But Luke didn’t mind struggling. He didn’t mind working hard
and he didn’t mind getting his hands dirty. Hell, he didn’t see how he could
live with himself if he
didn’t
do those things.

There was more to him than a fat bank account. More to him
than being the family black sheep or the name at the bottom of somebody’s
paycheck. If he’d never laid eyes on a motorcycle, if he’d never felt the urge
to take something apart and put it back together again…things might have been
different. But he had. There was no going back now—not if he wanted to feel
like
himself.

It wasn’t the money he missed. Most of that had been tied up
in accounts and trust funds and investments anyway. A few assets would have
come in handy right now to buy Josie a replacement dance studio, but cash
wasn’t really the answer. No, what Luke missed most was trust. Trust and faith.

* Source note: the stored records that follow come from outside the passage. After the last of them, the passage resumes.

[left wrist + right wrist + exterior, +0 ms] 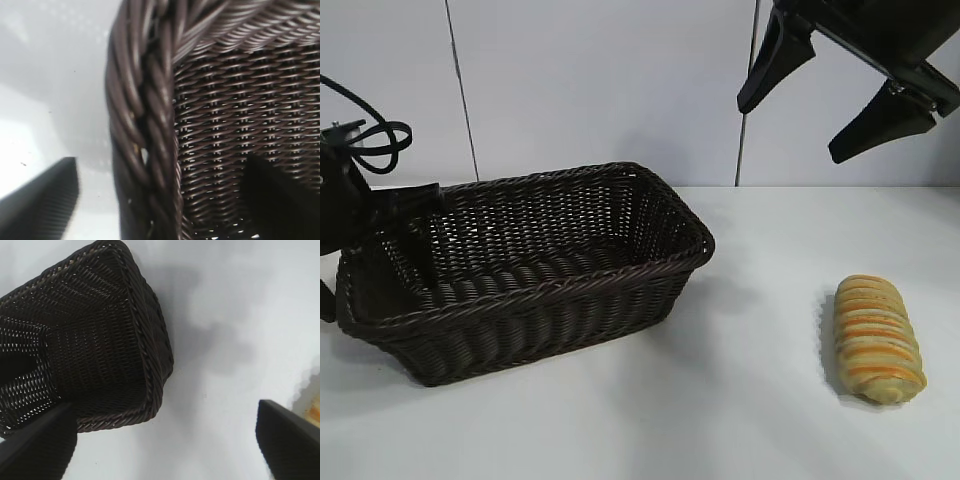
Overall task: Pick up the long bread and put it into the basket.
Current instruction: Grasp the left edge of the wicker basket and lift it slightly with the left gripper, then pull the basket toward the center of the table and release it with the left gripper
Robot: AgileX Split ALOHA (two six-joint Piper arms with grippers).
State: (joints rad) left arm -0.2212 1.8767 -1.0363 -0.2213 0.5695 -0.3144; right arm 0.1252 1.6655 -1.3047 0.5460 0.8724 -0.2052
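Observation:
The long bread (877, 340), golden-tan with orange stripes, lies on the white table at the right, well apart from the basket; the right wrist view shows only a sliver of it (314, 407). The dark woven basket (570, 285) stands left of centre with nothing in it. My left gripper (375, 255) is at the basket's left end. Its fingers straddle the braided rim (145, 125), one outside and one inside, with gaps on both sides. My right gripper (790, 130) hangs open high above the table, up and left of the bread, with nothing in it.
Bare white tabletop (750, 400) lies between the basket and the bread and in front of both. A pale panelled wall (600, 90) closes off the back. A black cable (375, 135) loops above the left arm.

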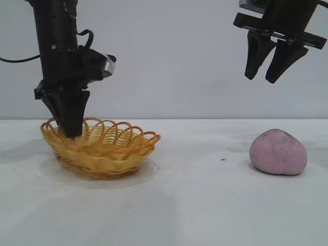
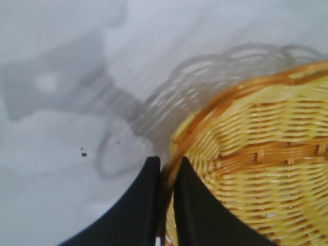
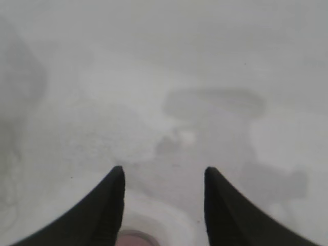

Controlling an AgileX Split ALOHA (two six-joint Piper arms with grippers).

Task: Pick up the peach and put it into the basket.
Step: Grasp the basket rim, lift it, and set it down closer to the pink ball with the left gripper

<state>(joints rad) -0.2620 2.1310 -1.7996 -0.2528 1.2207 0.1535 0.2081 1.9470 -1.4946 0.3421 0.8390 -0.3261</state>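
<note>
The peach lay on the table almost straight below the right gripper, which hung high above it with its fingers spread and nothing between them. In the right wrist view only a sliver of the peach showed, just behind the gap between the fingers. It sat squat, its wider axis along the table, so the fingers would likely have to drop straight down to straddle it. The right arm was clearly the nearer; the peach lay well apart from the left gripper. That gripper's fingers were pinched on the rim of the basket, holding it at its near end. There was one peach and one basket.
</note>
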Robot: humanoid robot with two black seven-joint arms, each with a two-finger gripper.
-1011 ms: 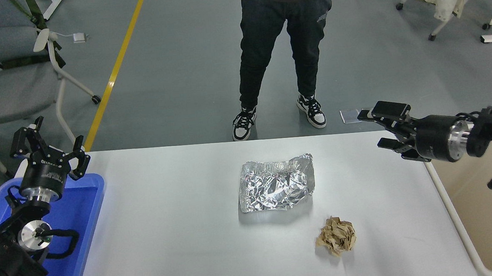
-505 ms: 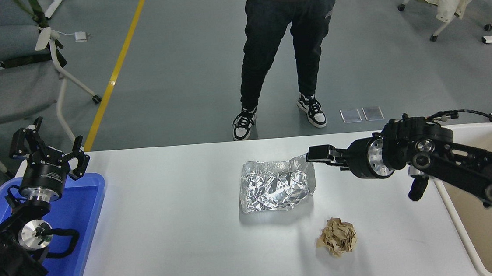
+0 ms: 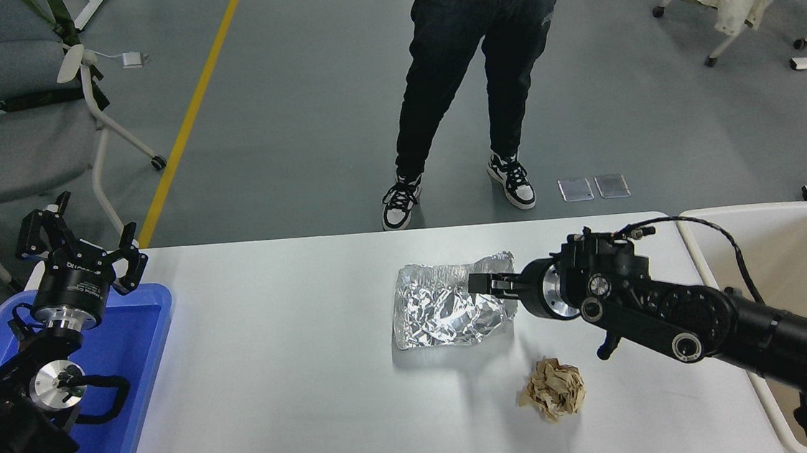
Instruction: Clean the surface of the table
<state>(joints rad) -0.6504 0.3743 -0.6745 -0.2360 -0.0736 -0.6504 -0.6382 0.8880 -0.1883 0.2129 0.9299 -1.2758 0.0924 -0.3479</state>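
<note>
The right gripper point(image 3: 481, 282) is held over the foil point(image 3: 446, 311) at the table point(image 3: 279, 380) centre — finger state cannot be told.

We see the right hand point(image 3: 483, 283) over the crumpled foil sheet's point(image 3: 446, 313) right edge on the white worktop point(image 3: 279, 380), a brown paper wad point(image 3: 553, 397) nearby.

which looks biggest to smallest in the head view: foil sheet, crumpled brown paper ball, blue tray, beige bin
1. blue tray and beige bin: both cut off by the picture's edge, so unranked
2. foil sheet
3. crumpled brown paper ball
</note>
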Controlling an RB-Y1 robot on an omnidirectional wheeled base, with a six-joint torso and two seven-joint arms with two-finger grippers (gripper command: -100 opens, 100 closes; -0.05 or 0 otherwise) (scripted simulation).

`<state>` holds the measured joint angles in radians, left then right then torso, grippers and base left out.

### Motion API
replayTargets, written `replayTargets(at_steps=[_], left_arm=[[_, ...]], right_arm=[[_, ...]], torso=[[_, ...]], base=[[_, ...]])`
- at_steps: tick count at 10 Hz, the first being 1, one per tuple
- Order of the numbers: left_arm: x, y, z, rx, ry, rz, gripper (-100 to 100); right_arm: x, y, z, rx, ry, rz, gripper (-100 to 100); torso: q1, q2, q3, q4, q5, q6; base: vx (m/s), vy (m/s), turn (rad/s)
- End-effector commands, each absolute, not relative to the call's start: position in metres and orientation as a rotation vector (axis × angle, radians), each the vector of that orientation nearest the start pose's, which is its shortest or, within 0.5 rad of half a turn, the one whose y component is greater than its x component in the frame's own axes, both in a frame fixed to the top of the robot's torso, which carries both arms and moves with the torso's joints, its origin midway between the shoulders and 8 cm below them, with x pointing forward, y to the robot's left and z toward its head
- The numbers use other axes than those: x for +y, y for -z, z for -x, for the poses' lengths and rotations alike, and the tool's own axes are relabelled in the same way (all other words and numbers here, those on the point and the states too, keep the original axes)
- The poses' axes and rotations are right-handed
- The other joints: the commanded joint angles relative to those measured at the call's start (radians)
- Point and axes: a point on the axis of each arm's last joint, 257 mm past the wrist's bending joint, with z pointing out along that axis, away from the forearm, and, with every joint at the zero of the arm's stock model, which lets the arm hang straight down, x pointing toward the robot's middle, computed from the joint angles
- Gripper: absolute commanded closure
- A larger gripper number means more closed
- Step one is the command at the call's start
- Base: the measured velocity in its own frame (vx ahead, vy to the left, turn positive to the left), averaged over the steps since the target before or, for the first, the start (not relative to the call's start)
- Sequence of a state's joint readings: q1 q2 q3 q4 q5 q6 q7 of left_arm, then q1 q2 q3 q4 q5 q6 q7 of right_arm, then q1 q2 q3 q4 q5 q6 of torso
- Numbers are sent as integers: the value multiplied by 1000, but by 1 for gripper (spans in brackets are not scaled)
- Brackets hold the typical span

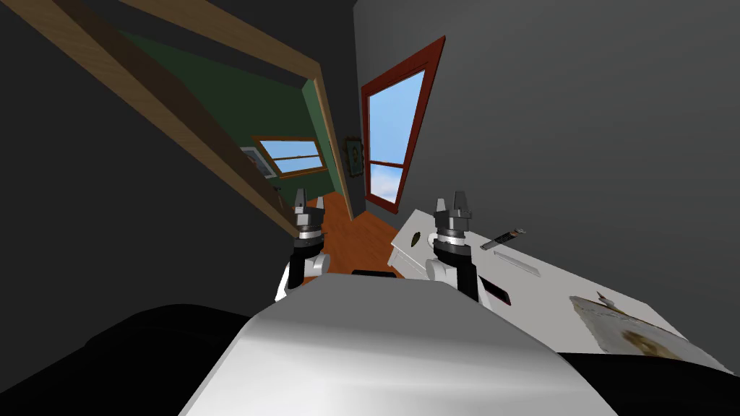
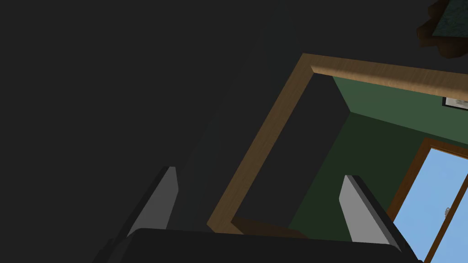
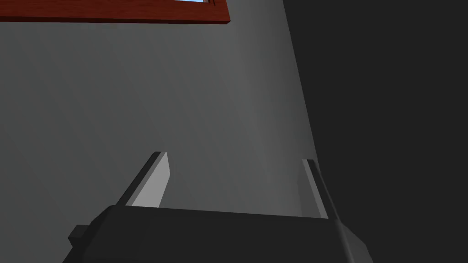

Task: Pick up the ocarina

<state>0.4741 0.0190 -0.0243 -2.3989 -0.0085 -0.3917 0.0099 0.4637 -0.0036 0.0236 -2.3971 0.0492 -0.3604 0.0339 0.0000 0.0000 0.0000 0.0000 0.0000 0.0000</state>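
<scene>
On the white table [image 1: 578, 285] to my right, a small dark teardrop-shaped object [image 1: 418, 237], likely the ocarina, lies near the table's far end. In the head view my right gripper [image 1: 458, 198] is held up just to the right of it and points upward, away from the table. The right wrist view shows that gripper [image 3: 233, 182] open and empty before a grey wall. My left gripper [image 1: 300, 196] is raised at the same height, left of the table. In its own wrist view the left gripper [image 2: 260, 201] is open with nothing between its fingers.
The table also carries a dark slim stick-like object [image 1: 504, 238], a flat white strip [image 1: 517, 261], a dark red-edged slab [image 1: 498, 291] and a printed sheet [image 1: 636, 332]. A wood-framed doorway [image 1: 217, 155] opens ahead on the left. A red-framed window [image 1: 394, 137] stands beyond the table.
</scene>
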Motion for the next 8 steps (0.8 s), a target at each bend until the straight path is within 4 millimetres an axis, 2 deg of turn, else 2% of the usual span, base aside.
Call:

And open invitations to family events.

Not that he was panting to go to a stupid wedding. Far from
it. But he’d grown up with Melissa, damn it. They’d shared summer vacations and
Jolly Ranchers and Ping-Pong tournaments. They’d sneaked out to the movies to
watch
Aliens
together when both their parents had declared it
off-limits. He deserved to see her walk down the aisle in one of those froufrou
dresses, to get shit-faced at the reception, eat wedding cake, and make a
cheesy toast…to give her a hug as she started off on her new life.

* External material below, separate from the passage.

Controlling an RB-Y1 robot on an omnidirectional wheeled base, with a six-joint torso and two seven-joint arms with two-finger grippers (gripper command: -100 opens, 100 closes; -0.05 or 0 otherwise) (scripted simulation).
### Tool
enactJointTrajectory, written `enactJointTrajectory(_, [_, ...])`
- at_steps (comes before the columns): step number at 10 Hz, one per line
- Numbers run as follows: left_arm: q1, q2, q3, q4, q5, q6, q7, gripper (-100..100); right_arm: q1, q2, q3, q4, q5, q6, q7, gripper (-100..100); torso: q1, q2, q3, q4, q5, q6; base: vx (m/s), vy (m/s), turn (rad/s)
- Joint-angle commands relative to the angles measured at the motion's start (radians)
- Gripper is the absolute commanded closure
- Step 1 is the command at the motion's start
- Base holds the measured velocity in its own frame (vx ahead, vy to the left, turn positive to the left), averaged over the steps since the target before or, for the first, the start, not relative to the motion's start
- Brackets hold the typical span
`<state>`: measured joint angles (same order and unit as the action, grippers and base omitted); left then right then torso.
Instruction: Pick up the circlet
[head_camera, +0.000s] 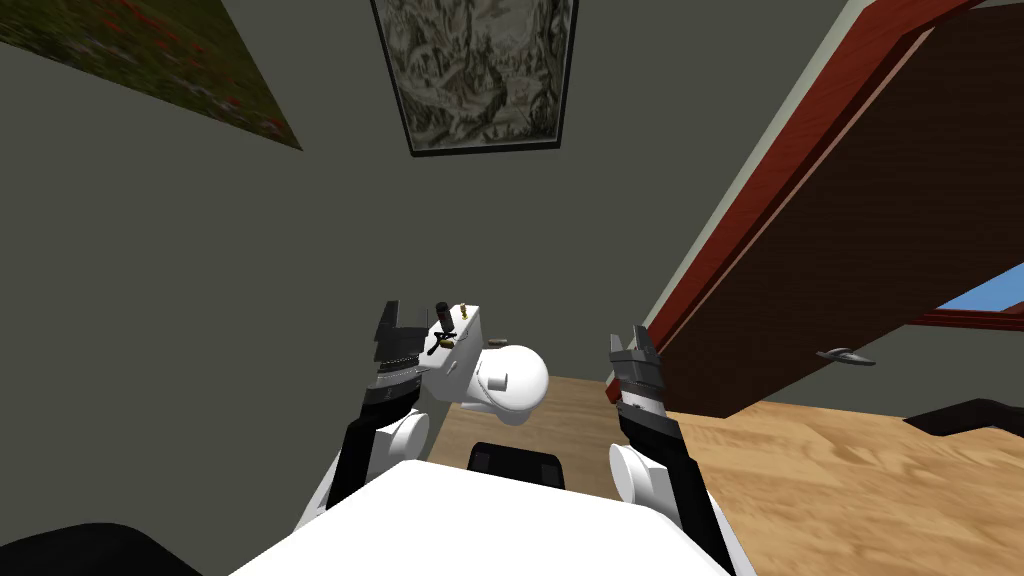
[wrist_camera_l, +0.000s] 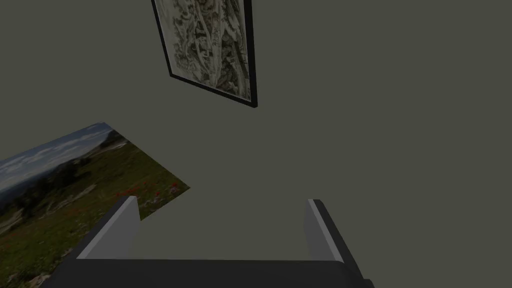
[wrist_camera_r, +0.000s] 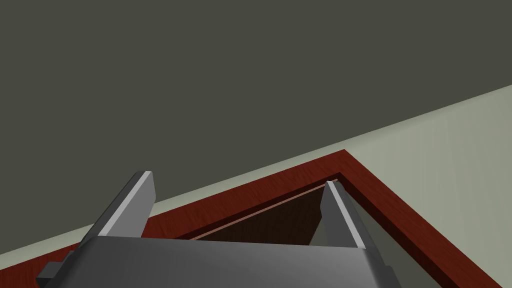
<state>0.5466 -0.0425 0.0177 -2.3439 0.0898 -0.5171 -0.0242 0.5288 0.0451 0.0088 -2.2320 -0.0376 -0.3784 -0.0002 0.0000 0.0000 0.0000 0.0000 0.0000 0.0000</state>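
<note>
- Beside toilet tank (head_camera: 470, 335), left gripper (wrist_camera_l: 222, 202) hung jaws apart, empty; right gripper (wrist_camera_r: 237, 181) same.
- Dark-gold clutter (head_camera: 442, 330) sat on tank; circlet unclear.
- Best: tilt left wrist down, confirm target.

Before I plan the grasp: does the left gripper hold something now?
No, the left gripper is open, with nothing between its two fingers.
</note>
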Motion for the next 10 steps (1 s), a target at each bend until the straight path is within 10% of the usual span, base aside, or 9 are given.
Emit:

Jesus, he was getting sentimental over this crap.

Frowning, Luke examined the invitation again, then the note.
Melissa wouldn’t have sent it if she wasn’t worried—if she didn’t believe there
was a real chance Luke’s feud with his dad would wreck her big day. He owed it
to her to stay away.

He
had
to stay away.

Luke swore. Of all the screwed-up things in life, this
definitely fell in the top ten. But telling Josie the truth about Blue Moon
would be worse.

“Hey there, handsome,” came a sexy voice from the
carriage house entryway. “Can you give a girl a hand?”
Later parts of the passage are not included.